• WHAT THIS TASK INVOLVES: Below is a listing. Quote from it, exactly, the lines from the one containing "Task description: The" down to the one containing "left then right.", both ends included, and nothing else.
┌──
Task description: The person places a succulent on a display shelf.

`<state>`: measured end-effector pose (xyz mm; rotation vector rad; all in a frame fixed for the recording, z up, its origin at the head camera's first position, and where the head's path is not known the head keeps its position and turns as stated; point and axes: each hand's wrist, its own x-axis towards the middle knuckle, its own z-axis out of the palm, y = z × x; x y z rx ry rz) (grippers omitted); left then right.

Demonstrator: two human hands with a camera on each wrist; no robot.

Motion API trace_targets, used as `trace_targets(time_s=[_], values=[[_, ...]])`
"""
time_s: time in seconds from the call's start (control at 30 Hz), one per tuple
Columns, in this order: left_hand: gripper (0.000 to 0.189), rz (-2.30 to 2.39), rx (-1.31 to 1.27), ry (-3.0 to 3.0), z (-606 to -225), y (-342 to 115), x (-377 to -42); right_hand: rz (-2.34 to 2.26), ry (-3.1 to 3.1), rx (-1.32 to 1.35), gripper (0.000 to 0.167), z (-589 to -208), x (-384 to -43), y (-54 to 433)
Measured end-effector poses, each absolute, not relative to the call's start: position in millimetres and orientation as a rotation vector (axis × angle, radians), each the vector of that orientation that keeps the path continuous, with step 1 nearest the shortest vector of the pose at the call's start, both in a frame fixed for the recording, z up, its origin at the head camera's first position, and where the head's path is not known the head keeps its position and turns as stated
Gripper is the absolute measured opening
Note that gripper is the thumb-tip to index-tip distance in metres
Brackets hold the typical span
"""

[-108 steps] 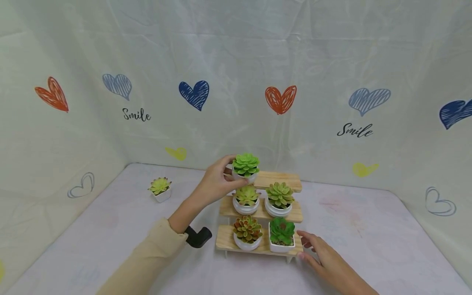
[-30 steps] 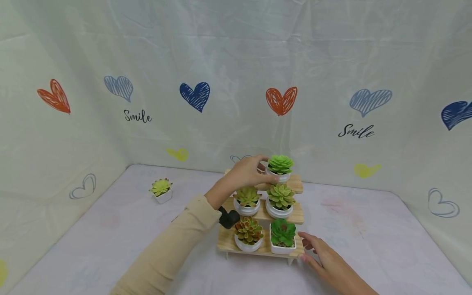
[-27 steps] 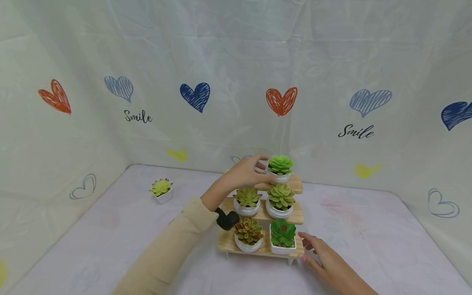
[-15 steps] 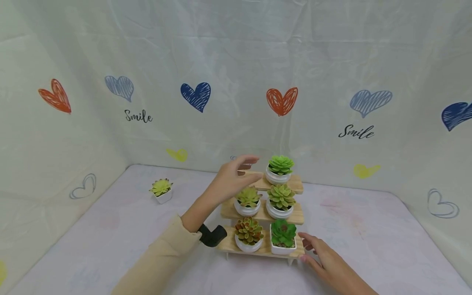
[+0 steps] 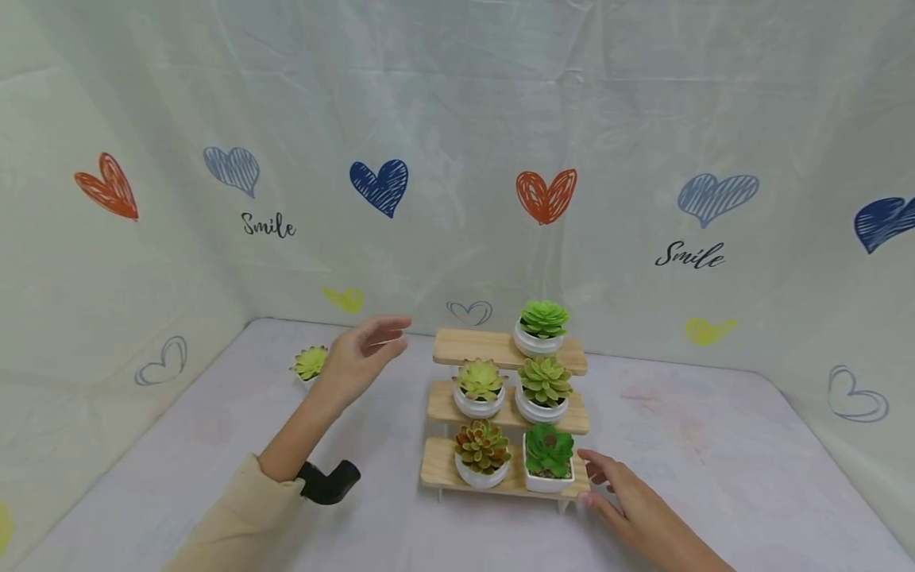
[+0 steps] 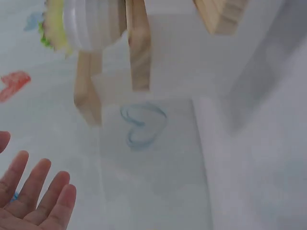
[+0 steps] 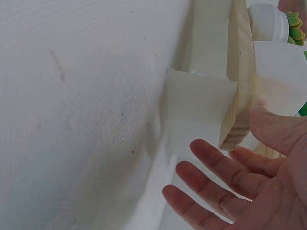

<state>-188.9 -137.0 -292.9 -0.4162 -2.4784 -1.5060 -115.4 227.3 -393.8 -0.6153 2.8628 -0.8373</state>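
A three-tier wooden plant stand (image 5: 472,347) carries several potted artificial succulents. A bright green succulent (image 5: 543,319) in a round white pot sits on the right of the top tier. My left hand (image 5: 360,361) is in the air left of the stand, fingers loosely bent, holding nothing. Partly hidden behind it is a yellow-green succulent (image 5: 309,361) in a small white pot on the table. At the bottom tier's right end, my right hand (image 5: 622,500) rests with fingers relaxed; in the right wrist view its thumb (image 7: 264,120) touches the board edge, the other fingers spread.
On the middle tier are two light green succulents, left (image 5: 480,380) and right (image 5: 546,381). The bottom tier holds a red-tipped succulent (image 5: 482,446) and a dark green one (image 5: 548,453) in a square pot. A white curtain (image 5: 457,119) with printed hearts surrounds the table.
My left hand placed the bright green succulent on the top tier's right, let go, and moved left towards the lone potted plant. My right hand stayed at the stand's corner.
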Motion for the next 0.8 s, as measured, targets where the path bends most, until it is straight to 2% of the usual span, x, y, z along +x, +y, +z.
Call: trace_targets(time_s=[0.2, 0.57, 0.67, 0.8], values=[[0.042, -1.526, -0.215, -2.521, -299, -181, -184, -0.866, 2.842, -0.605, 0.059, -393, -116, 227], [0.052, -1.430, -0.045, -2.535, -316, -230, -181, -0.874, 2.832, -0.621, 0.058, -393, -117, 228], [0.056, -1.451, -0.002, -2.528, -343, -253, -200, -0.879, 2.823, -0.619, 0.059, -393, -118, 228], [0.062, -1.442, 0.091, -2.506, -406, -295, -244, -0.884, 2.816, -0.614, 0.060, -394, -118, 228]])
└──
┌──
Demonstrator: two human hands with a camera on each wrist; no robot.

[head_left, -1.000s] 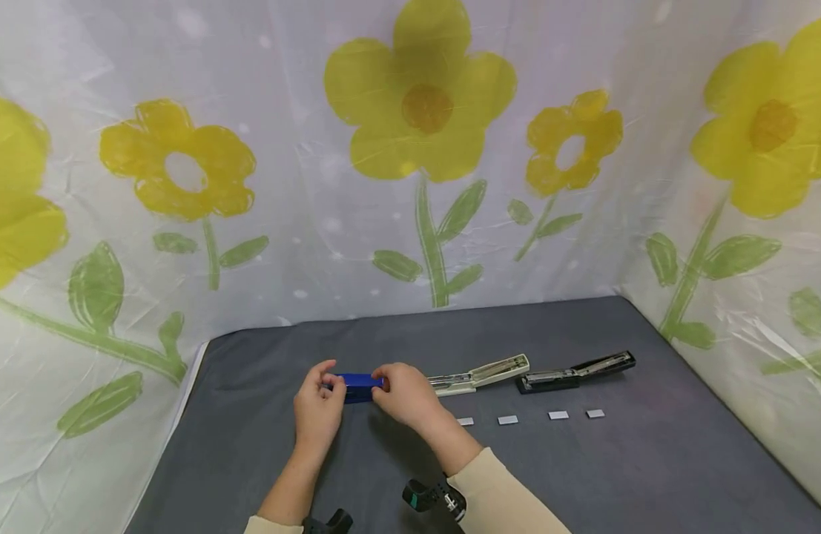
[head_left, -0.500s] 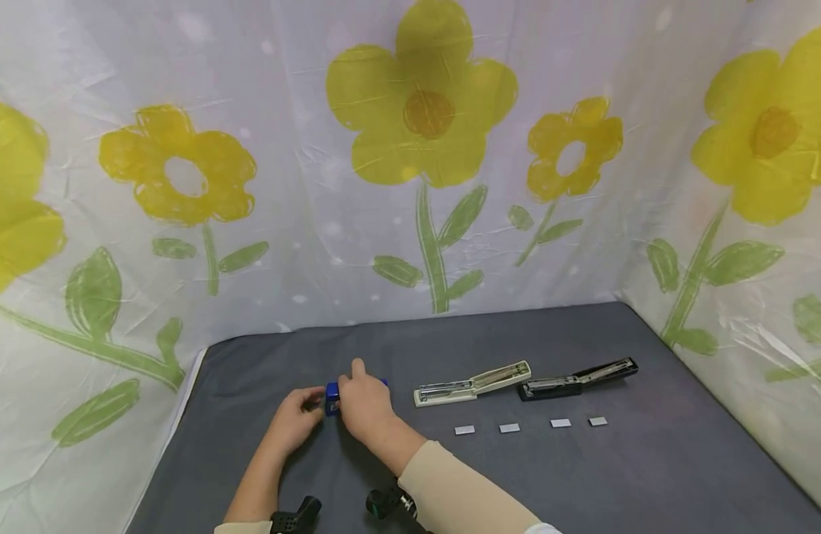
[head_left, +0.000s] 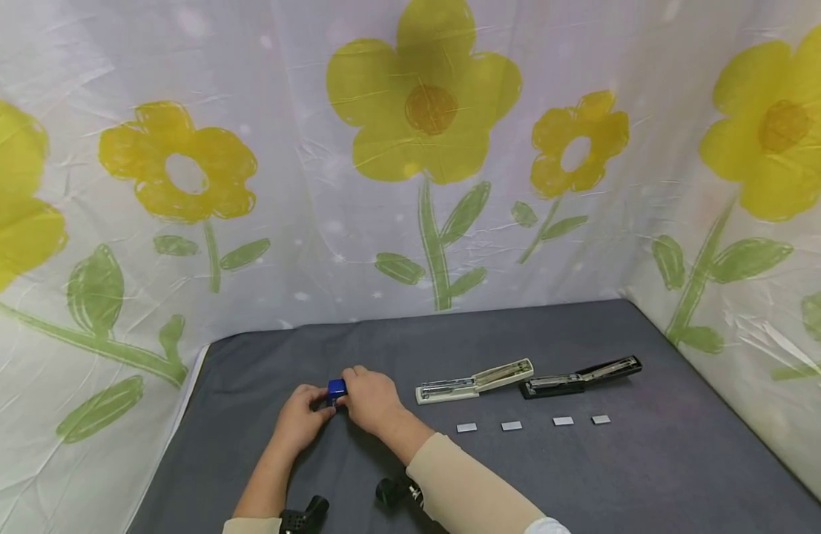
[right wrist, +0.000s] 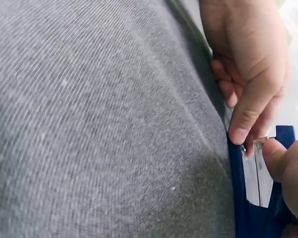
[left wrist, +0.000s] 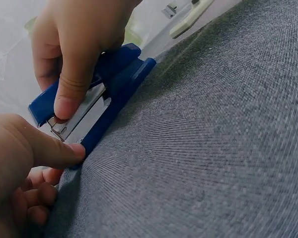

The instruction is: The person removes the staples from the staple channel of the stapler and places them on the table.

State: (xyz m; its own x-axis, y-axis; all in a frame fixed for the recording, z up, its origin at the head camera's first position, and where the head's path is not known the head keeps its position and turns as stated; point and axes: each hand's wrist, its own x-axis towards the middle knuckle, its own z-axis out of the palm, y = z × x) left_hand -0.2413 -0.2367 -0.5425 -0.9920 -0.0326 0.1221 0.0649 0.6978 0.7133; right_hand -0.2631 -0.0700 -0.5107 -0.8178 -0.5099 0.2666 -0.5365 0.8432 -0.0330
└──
• COMPLETED TASK:
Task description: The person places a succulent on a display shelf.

`<state>`: measured end-effector pose (xyz mm; rotation vector rad; all in a frame fixed for the recording, z up, its origin at the head camera's first position, and where the head's path is not known the head keeps its position and turns as stated; point and axes: each hand's wrist, its own x-axis towards the middle knuckle, its own z-axis out of the palm, y = z × x; x y z rx ry rz) (grippers omitted); left then right.

No further output is required.